_Assignment_
I need the lines below from the one with "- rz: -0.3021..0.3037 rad" down to the one with "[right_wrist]" reproduced exactly, both ends included, and nothing else.

(Data excerpts)
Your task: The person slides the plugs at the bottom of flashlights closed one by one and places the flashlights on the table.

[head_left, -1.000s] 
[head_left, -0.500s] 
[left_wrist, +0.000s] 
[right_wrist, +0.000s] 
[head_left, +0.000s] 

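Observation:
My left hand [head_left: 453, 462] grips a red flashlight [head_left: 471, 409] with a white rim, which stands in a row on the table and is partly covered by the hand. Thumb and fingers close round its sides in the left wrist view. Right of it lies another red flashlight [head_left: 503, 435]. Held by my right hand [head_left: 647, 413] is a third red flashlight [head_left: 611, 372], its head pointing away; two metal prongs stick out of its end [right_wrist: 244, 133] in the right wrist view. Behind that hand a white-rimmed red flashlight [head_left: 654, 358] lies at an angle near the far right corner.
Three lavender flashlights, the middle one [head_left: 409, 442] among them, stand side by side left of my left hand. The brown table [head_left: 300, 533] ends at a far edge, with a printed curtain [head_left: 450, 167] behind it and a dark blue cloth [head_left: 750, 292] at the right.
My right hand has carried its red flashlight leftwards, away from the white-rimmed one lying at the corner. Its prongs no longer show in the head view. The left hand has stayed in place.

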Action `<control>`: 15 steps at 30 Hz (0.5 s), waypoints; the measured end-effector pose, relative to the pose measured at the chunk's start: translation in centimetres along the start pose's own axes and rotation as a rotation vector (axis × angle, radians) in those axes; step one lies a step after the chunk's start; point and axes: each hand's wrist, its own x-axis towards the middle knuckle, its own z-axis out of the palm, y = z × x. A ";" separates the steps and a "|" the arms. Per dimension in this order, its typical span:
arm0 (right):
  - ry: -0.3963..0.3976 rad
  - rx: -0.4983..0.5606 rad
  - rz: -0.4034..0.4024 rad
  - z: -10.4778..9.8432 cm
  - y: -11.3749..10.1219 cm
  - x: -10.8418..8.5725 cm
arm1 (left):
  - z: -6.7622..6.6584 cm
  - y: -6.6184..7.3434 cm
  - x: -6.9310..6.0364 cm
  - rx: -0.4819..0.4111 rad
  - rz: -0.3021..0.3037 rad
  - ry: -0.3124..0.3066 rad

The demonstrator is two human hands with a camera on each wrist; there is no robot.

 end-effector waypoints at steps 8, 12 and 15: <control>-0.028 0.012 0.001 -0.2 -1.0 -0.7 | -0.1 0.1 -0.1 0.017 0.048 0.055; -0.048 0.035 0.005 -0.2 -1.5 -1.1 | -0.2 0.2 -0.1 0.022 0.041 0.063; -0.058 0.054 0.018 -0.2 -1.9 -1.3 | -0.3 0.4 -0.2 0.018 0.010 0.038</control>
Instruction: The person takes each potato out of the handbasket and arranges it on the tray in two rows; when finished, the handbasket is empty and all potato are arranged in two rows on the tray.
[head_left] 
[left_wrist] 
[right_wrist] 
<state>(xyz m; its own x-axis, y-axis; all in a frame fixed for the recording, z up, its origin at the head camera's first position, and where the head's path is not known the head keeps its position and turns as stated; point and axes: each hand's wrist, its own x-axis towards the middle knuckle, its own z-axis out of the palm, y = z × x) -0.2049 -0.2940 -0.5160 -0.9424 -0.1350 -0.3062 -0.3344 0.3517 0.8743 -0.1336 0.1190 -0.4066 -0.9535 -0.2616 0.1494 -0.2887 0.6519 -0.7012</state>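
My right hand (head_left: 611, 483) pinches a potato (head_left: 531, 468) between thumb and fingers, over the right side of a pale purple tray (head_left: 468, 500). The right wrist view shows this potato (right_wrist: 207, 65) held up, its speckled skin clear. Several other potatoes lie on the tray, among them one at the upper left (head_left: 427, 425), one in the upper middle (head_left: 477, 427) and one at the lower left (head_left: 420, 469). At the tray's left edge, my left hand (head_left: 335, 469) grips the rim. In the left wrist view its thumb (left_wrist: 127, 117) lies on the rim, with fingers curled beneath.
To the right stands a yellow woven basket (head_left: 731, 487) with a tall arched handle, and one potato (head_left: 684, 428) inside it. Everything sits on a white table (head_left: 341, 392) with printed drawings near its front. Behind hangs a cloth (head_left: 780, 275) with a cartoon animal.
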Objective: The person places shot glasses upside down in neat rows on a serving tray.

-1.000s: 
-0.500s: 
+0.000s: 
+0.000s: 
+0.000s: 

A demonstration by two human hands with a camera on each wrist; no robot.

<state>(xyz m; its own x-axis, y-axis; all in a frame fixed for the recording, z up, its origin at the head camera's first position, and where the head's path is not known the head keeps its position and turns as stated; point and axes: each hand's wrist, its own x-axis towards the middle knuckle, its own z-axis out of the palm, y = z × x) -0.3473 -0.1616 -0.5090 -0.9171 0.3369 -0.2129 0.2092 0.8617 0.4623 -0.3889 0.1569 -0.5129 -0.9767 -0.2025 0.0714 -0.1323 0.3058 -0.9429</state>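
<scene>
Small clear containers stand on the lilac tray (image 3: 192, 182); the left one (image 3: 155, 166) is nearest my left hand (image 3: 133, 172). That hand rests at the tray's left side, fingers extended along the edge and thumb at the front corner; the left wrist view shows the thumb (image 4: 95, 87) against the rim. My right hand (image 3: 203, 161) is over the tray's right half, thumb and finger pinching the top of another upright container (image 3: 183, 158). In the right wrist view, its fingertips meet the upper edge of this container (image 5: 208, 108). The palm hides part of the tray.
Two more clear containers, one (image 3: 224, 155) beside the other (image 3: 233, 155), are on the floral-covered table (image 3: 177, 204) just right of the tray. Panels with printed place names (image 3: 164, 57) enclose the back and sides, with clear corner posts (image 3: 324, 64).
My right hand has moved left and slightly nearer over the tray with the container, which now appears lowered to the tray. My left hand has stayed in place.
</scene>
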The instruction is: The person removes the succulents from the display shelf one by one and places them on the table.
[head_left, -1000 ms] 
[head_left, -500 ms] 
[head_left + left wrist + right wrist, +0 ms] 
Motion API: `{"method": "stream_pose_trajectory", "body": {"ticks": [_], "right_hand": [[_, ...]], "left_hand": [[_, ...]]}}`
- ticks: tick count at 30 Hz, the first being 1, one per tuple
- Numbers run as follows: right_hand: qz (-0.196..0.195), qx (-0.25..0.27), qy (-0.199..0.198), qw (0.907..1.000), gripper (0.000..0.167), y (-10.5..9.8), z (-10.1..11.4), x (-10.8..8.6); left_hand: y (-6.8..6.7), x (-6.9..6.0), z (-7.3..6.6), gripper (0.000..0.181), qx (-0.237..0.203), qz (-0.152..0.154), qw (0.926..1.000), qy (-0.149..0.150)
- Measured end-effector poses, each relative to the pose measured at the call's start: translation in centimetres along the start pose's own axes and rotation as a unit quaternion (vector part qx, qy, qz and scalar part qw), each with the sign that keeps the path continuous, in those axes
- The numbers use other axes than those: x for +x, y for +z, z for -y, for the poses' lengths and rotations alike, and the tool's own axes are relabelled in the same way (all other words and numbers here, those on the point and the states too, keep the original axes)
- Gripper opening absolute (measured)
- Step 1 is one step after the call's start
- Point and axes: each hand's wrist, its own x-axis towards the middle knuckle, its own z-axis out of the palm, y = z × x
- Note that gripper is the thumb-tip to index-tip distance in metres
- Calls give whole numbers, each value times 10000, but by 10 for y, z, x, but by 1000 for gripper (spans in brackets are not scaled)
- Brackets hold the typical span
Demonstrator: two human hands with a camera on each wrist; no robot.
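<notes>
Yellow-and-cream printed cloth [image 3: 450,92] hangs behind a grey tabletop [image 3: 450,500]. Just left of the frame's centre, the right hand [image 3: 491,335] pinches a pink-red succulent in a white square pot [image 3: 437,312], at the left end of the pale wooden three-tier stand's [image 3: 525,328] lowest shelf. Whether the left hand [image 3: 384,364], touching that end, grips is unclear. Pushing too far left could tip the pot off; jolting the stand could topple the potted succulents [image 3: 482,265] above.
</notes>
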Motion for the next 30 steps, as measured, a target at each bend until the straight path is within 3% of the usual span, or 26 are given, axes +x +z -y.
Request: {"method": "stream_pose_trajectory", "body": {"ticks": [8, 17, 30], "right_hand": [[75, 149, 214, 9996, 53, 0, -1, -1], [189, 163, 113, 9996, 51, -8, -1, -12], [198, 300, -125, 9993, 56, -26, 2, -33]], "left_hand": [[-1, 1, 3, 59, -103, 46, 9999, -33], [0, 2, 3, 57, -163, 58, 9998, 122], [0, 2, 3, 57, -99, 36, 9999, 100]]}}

_Reply to the task_
  - rz: -0.3021..0.3037 rad
  - ry: -0.3124..0.3066 rad

The demonstrator is two human hands with a camera on each wrist; there is no robot.

 end-effector waypoints at steps 8, 12 and 15: <control>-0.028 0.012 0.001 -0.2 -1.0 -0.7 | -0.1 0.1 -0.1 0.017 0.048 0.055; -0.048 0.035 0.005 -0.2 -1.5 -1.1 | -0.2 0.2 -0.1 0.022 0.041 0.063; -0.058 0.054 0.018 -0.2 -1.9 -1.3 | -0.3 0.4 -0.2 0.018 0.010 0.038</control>
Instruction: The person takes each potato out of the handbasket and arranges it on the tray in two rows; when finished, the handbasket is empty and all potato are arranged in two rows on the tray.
[head_left] 
[left_wrist] 
[right_wrist] 

No more is needed to finish this exercise.